PROBLEM TO SOLVE ▸
Set down all the data again. Change nothing.

☆ ☆ ☆ ☆ ☆

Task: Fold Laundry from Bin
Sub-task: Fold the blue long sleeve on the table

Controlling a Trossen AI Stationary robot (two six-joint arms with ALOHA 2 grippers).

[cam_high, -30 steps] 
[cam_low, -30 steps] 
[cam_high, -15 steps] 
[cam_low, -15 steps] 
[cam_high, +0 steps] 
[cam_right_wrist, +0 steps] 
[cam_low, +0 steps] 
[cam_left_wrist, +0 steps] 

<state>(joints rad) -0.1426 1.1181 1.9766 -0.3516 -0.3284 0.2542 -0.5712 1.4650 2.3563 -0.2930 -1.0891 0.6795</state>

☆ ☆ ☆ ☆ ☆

THE ANSWER ▸
Task: Fold Laundry from Bin
Sub-task: Fold the blue long sleeve on the table

Controlling a Trossen AI Stationary robot (two six-joint arms with ALOHA 2 grippers).

[cam_high, -30 steps] 
[cam_low, -30 steps] 
[cam_high, -15 steps] 
[cam_low, -15 steps] 
[cam_high, +0 steps] 
[cam_right_wrist, +0 steps] 
[cam_low, +0 steps] 
[cam_left_wrist, +0 steps] 

<state>(joints rad) -0.1426 1.1181 1.9766 -0.3516 -0.3284 0.2542 -0.5712 1.4650 2.3563 -0.2930 -1.0891 0.6795</state>

That finishes the output.